To taking a JobRow instead:

type Worker[T JobArgs] interface {
    Middleware(job *rivertype.JobRow) []rivertype.WorkerMiddleware

Because the full generic Job[T] is not yet available by the time we
need to extract a middleware stack.

bgentry · 2025-02-21T16:43:08Z

+		// The middleware stack is allowed an opportunity to modify EncodedArgs.
+		// If we do detect a modification, unmarshal args again.
+		if bytes.Compare(encodedArgs, e.JobRow.EncodedArgs) != 0 {
+			if err := e.WorkUnit.UnmarshalJob(); err != nil {
+				return err
+			}
+		}
+
+		return e.WorkUnit.Work(ctx)


I'm trying to think about the potential downsides of this.
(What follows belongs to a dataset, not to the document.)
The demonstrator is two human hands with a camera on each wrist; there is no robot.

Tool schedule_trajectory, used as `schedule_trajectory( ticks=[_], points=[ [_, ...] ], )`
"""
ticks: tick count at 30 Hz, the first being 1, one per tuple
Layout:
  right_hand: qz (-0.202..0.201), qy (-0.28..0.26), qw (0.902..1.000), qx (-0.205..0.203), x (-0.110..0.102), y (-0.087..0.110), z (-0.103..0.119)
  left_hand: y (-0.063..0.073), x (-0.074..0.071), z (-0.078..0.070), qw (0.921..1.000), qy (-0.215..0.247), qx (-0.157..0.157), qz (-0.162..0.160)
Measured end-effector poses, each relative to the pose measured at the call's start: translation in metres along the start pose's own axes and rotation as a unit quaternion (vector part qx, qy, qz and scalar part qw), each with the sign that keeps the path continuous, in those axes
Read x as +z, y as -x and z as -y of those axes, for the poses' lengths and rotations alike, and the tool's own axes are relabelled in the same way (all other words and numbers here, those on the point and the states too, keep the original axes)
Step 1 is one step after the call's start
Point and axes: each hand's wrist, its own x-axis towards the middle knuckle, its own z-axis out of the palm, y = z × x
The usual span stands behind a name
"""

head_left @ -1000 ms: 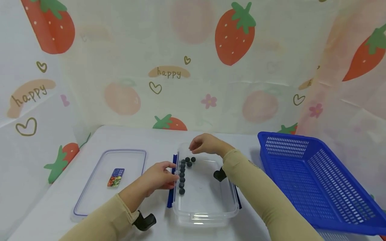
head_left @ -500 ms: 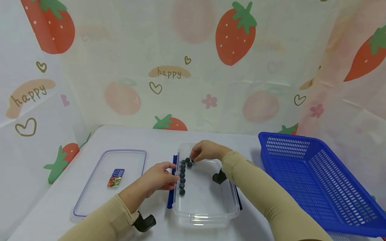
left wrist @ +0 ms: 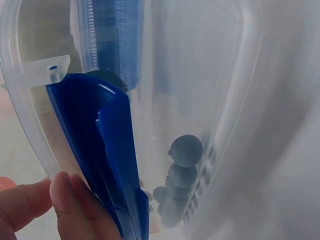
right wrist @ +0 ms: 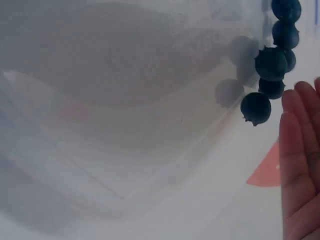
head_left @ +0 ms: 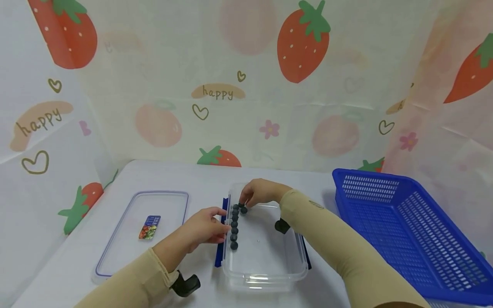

Obviously calling unmarshal twice isn't great, though this shouldn't have a high cost. And if we want to continue to allow args-driven timeouts, then you'd have to do any pre-processing of args before calling the job timeout. I think this means that encrypted args would be incompatible with having a job-specific timeout, because you wouldn't have access to the decrypted args when calling .Timeout() prior to the middleware chain 🤔 That's not great either as it would complicate the matrix of which features can/can't work together.

This feels a bit like an ordering issue, where we have some middleware (like the one you're working on) which we want to run first before unmarshalling, and then subsequent middleware (application of the job timeout, most other middleware) that would run afterward. I don't know if it's a great idea to add something to the middleware interface to indicate when it should run, but it's an idea that came to mind while thinking about this.

Yeah fair points. I went back over this again, and yeah, this approach seems clearly wrong to me now.

I switched to a new version that I think is much more clearly right — basically, all unmarshaling migrates into doInner, and this tends to be okay because the middleware only have access to the JobRow anyway, so they really don't need the unmarshaled Job so early.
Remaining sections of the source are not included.